Chessjawa's Halite 3 Bot ~ Finished at rank 25

If you are here for good quality code then you should turn around. There is nothing in this bot that one should try to duplicate. This is the first time I have competed in such a manner, and while I performed decently my bot was significantly under developed compared to the others.

Now we start the list of people that I should thank for all they did for me in the competition.

Thanks to Two Sigma and Janzert for all the work they have done on the competition and making my first AI competition like this such a good time. Specifically to Janzert, thank you for tolerating me asking for all ranking information and the other usually stupid requests I made.

Also thanks to Teccles, reCurse, SiestaGuru, BlasterPoard, and Dmahan93 for all the advice they gave me during the compeition. I couldn't have made it nearly as far as I did without their help and advice for what my bot wasn't doing well and what I could do to improve.

Thank you to Dhallstr, Lunariz and all the other people who were around my level that motivated me to stay moving forward to try to keep up (I didn't manage to keep up, but I was close).

Lastly, thank you to Mlomb. Not only did he make a godly site that gave me the vast majority of my information and let know how to progress, but he also gave me a target in the sky to shoot for. I didn't land close to the title of top high schooler this year because of Mlomb, but he was always at the top as a lofty goal that proved high schoolers could compete at the top.

With that out of the way we arrive at the code explanation section.

                          EDITOR

The first important part of my bot was choosing what editor I wanted to use. I was too lazy to actually look for one, so I settled with the online editor. Everyone else seems to hate it, and it has large problems, but it wasn't the worst thing I could have used. The editor probably had a noticeable effect on my bot because I was unable to test 4p games. This led to lots of strange and usually very flawed 4p strategies that culminated in the garbled mess I will explain later.

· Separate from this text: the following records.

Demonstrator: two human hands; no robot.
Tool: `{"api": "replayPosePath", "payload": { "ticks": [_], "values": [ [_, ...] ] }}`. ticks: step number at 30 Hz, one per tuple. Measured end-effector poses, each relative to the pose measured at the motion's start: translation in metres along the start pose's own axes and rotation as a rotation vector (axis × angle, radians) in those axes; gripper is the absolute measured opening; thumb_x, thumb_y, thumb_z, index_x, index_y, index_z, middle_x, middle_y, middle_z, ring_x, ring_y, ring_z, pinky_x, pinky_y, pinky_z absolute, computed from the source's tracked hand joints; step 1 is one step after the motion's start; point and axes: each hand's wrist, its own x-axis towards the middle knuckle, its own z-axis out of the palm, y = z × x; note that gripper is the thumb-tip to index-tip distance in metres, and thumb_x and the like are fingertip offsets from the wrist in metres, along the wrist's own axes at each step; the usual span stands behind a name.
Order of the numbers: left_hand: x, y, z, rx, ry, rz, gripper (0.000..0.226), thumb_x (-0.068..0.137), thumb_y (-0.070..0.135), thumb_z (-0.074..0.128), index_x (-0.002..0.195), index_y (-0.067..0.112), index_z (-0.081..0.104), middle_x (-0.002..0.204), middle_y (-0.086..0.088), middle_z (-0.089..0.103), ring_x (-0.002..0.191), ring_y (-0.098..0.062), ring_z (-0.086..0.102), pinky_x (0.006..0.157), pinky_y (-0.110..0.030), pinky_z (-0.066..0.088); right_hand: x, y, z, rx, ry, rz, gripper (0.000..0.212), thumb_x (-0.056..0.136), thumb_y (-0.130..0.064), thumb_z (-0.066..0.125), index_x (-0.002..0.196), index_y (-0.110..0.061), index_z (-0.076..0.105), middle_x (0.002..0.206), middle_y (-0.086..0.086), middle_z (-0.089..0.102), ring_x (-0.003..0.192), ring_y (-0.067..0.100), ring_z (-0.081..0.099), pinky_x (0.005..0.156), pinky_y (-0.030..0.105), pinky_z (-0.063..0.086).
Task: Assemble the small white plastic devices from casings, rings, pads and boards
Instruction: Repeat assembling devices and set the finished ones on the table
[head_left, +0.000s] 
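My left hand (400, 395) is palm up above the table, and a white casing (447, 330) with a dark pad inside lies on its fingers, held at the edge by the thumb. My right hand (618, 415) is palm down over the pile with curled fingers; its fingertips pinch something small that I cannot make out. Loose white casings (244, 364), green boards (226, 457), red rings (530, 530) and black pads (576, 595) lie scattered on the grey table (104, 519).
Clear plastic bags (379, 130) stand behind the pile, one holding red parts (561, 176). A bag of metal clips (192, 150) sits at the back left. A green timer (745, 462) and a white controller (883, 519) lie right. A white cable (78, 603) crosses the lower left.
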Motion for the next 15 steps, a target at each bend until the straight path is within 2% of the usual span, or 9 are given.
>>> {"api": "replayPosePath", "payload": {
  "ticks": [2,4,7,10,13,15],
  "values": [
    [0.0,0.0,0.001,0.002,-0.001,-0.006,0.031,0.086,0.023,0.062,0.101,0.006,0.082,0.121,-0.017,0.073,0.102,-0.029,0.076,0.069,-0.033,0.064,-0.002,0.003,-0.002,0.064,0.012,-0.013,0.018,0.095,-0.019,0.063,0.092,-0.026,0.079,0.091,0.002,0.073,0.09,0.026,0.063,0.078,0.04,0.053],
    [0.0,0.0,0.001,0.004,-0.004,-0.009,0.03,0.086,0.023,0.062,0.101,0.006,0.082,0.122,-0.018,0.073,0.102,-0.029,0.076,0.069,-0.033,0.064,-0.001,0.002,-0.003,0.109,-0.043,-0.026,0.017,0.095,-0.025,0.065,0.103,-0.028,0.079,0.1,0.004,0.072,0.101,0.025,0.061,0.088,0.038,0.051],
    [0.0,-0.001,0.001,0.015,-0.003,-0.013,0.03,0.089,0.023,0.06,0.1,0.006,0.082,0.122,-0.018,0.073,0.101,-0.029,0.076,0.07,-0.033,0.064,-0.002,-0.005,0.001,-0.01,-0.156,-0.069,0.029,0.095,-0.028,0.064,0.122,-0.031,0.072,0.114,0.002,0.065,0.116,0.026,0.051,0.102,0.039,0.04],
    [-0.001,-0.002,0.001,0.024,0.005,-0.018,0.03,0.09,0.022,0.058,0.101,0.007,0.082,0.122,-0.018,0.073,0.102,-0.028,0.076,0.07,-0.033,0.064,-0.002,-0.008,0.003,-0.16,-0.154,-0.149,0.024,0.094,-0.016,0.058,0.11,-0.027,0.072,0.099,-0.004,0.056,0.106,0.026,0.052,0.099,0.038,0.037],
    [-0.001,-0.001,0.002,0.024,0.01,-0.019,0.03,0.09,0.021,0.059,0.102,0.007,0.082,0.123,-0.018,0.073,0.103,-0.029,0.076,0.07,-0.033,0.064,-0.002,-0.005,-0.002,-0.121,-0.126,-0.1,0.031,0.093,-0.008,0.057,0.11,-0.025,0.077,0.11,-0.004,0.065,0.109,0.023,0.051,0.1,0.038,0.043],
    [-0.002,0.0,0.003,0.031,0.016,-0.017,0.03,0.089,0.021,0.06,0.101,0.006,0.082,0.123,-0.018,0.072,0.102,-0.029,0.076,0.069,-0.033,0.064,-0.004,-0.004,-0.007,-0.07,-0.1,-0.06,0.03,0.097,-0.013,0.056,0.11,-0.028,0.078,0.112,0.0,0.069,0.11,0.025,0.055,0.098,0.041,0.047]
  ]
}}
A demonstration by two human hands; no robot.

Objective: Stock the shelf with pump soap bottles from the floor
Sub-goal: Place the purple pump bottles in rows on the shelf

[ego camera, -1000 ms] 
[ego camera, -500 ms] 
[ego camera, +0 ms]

Some quick notes before hand. I still use the markUnsafe and gameMap.at(position).ship as key parts of my bot, so if I mention mark unsafe I mean that. Since it was in the online editor all my code is in myBot and the hlt files are untouched. Returning is also basically untouched from the tutorial bot, so nothing innovative there.

                        EARLY PROBLEMS

The very early versions of my bot gridlocked because I was using Naive Navigate, and that was the first big problem my bot encounters. Figuring out how to have ships swap positions effciently was the cornerstone of how my bot was built. My solution to this problem was to have all my ships mark their spaces as safe to go to. This gives the assumption that my ships will move off the space. However, this leaves the problems with ships that want to stay still. If I just ran my movement code now there would be problems with ships moving onto ships that wanted to mine. That led my to code in a movement cycle, but only to check if ships wanted to stay still and give them priority. This decision to split mining on the second day lead to how my bot was built for the rest of the competition.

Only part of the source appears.